What Szaky does best, in fact, is to get people, especially kids, working together on creative projects. When he was in the third grade, fresh off the plane from Amsterdam, where his family had fled from Hungary, he enlisted his Toronto classmates to help him set a record by folding 5,000 origami cranes. In the sixth grade, he got students involved in videotaping stories they'd made up. In the eighth grade, he returned to the school and worked with the graduating sixth-graders on putting together the city's first CD-ROM yearbook. In the 10th grade, he came back again, this time bringing along his high school friends, to teach rocketry and set up a rocketry club.
It was another high school project that led to the creation of TerraCycle. The project involved certain plants that Szaky and his friends had tried to grow in hopes of being able to harvest the buds, but instead they kept getting seeds. They still hadn't solved the problem when they all went off to college, Szaky to Princeton and his friends to McGill University in Montreal, taking the plant setup with them. There one of the friends learned about fertilizing the plants with worm poop. He proceeded to create a little compost heap in a box in his kitchen, bought a squirm of red worms to put in it, and started feeding them table scraps. By the time Szaky came to visit during the fall of his freshman year, the plants had produced a bumper crop of buds.
As it happened, Szaky had been searching for a business to enter in Princeton's annual business plan competition to be held in early 2002. The answer came to him as he and his friends were enjoying the fruits of their labor. Worms! If these worms could turn table scraps into such terrific fertilizer, just think what you could do with an army of worms! You could recycle all the organic waste in North America! You could solve the problem of dwindling landfill space! You could replace chemical fertilizers with organic fertilizers! And you could make a fortune!
The idea sounded great at the time, and when Szaky returned to Princeton and discovered that his friend Jon Beyer actually knew something about worms--thanks to his father, an ecotoxicologist who had studied them--it was a foregone conclusion that their business plan would center on worm waste. Although they failed to win any prize money in the competition, they kept working on the project. To do the kind of recycling they had in mind, you needed machinery that could handle tons of waste at a time.
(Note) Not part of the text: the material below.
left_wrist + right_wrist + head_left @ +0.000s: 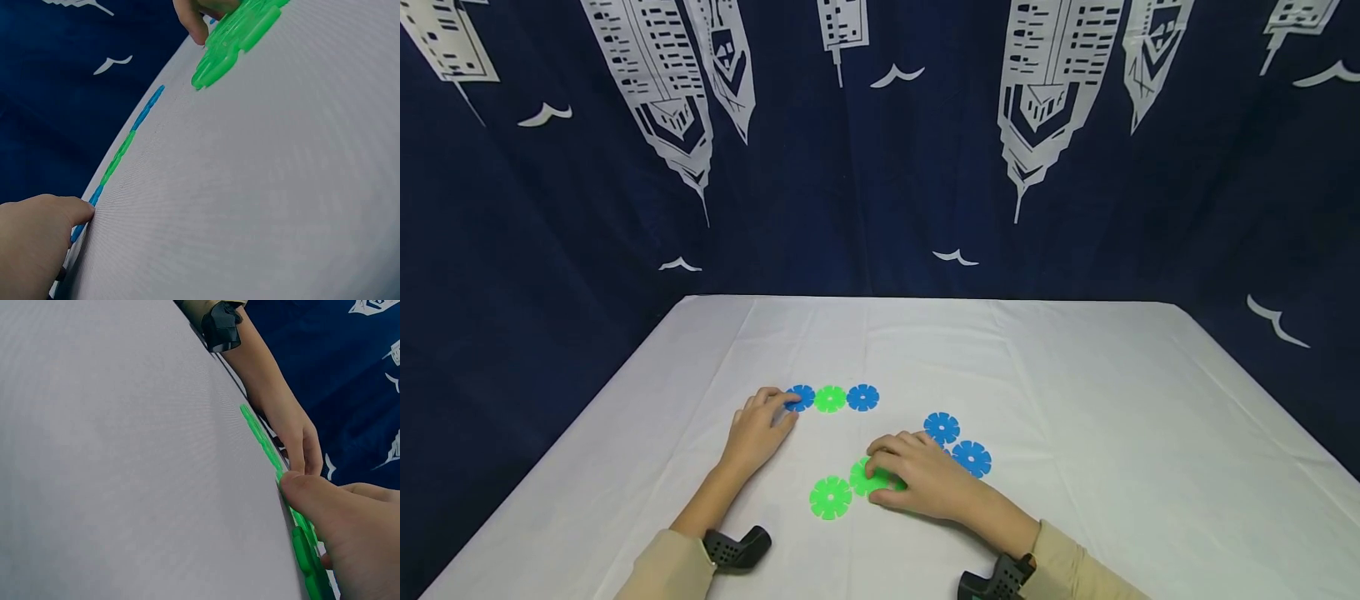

Beyer knew of an inventor in Gainesville, Florida, Harry Windle, who had developed something he called a worm gin, which used stacks of conveyor belts to deliver waste to the worms. Szaky and Beyer contacted Windle, who agreed to build them a prototype they could use to test their concept. The cost would be about $20,000. Beyer contributed $1,000, while Szaky put in $4,000 of his own savings, maxed out two credit cards to raise another $6,000, borrowed $5,000 of bar mitzvah money from a friend in Toronto, and then told his parents that he'd lose it all if they didn't pony up the $4,000 balance--which they did, reluctantly. While Windle went to work on the worm gin, Szaky began lobbying the university to get garbage from the dining halls and an outdoor space in which he and Beyer could conduct their recycling experiment. For better or worse, he got both.